Vanessa feels she still has a long way to go. “Prison habits die hard. Even now, I catch myself hoarding,” she says. “I’ll eat chocolate a block at a time and hide the rest in my bag, like a prison-food parcel.”
Different Direction
Vanessa’s new life seemed alien in almost every way. “The harsh prison lights were never switched off, and now I can’t sleep in the dark. A soft bed with clean sheets is heaven, but at first, I was so used to the floor that my body ached when I went to sleep. The greatest luxury is running a hot bath, closing the door and soaking in privacy. Like in prison, it’s the small things that mean the most.”
Vanessa has had a lot of catching up to do, even using a smartphone for the first time was “a huge learning curve.” She watches the news on TV and reads newspapers voraciously for a grasp on world events: “It’s almost impossible to have conversations with people if you don’t have shared references.” Going out is still a challenge: “Everything has changed, even buildings and streets. Traffic scares me – recently, I froze and became dizzy as I was crossing a road at the Waterfront, in Cape Town. A kind stranger had to lead me across.”
Helping Others
Soon after her return, the stress of adjustment triggered a panic attack – much like the one that hospitalised her in prison – and Vanessa was admitted to an ICU in Cape Town. She turned to GP, counsellor and pastor Dr. Marlin McKay.
“I told Vanessa, before you can take advantage of a new start, you need to acknowledge your feelings and fears and work through them,” he says. “She suffered severe abdominal pain, but medical checks showed nothing – it was a manifestation of her heartache. She is learning to be patient with herself. I like to say it doesn’t matter where you come from – it’s all about where you are going. It’s important to decide who you want to be and where you hope to be, before you can get there.”

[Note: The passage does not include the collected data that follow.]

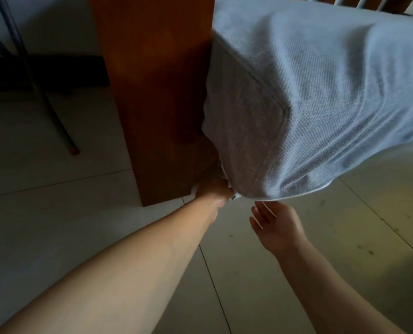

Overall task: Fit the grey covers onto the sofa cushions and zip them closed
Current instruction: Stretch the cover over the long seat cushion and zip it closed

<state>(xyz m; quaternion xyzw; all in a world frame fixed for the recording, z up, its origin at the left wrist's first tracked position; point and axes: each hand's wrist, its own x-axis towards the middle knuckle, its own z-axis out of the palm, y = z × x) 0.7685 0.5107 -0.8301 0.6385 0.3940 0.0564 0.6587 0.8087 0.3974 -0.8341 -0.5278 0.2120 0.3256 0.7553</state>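
Left hand grips the grey cover at its downward-pointing corner; right hand open below.

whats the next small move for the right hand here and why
Probably bring the right hand up to hold the lower edge of the grey cover. That hand hangs open just below the edge, holding nothing, while the left hand grips the corner by the wooden panel. Steadying the fabric should ease the pull.

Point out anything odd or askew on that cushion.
The grey cover hangs slack at the cushion's lower corner, with white material poking out beside the left hand gripping there. The right hand hovers open below the edge.
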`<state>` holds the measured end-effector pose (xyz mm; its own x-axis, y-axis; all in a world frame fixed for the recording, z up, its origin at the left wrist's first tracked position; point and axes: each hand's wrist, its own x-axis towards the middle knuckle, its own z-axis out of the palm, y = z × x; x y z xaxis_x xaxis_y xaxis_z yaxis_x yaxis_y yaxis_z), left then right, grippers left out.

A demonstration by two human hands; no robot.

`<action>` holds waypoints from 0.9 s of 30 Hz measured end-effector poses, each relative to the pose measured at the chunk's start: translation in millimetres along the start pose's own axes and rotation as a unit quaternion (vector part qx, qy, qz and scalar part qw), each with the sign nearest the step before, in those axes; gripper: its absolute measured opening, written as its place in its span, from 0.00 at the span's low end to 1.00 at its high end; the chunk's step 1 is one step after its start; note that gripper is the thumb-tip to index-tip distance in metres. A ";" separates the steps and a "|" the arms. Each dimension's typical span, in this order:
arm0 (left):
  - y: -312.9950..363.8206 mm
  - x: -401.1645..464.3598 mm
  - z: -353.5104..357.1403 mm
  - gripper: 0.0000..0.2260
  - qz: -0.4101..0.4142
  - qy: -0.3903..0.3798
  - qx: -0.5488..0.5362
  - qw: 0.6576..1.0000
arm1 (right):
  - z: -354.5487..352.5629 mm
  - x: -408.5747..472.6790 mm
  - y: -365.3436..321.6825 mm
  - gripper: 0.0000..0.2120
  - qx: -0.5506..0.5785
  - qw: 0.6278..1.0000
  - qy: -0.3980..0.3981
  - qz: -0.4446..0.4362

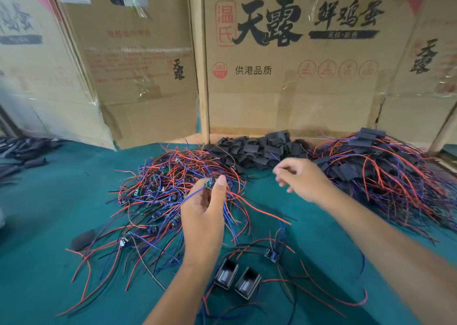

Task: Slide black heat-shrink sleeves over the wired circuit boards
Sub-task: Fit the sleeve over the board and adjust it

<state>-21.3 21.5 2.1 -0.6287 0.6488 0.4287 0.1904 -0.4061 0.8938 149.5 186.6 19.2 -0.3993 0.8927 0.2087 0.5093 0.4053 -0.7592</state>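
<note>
Left hand (202, 216) pinches a small green wired circuit board (209, 183).
Right hand (300, 177), loosely curled, holds nothing; flat black heat-shrink sleeves (262, 149) lie at its eleven o'clock.

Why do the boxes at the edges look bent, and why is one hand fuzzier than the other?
In the head view, the wide-angle lens bows the cardboard boxes near the frame edges; the right hand is smeared by motion blur, while the left hand, pinching a green circuit board, is sharper; lighting is soft and even, with glare only on the boxes' tape.
</note>
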 end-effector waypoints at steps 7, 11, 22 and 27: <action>-8.5 -1.8 1.7 0.29 -0.033 0.005 -0.044 0.998 | 67.5 108.1 -3.0 0.13 -0.228 0.969 -0.086 -0.039; -16.5 -1.0 6.3 0.22 -0.144 0.016 -0.136 0.980 | 85.3 128.9 -0.3 0.20 -0.316 0.922 -0.186 -0.129; -25.0 -4.5 13.2 0.27 -0.189 -0.044 -0.212 0.958 | 57.7 112.3 13.4 0.09 -0.314 0.939 -0.085 -0.114; -15.5 -7.4 12.4 0.14 -0.198 -0.110 -0.251 0.941 | 13.2 53.2 -2.8 0.05 -0.126 0.989 0.062 -0.045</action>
<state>-10.3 31.0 -13.3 -0.3929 0.9086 0.1416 -0.4411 -0.3213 0.8380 116.7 230.4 24.3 -0.3623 0.8622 0.3542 0.6569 0.5058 -0.5592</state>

The best way to do this, McKay says, is by unburdening and helping others. “It might be painful to relive the experience as she writes a book or gives public talks, but the pain will subside.” Vanessa agrees: “I’m 40 and learning to love myself again,” she says. “I want to study life coaching, and also work towards becoming a beautician. I want to use this opportunity to make other women feel good about themselves and love who they really are.”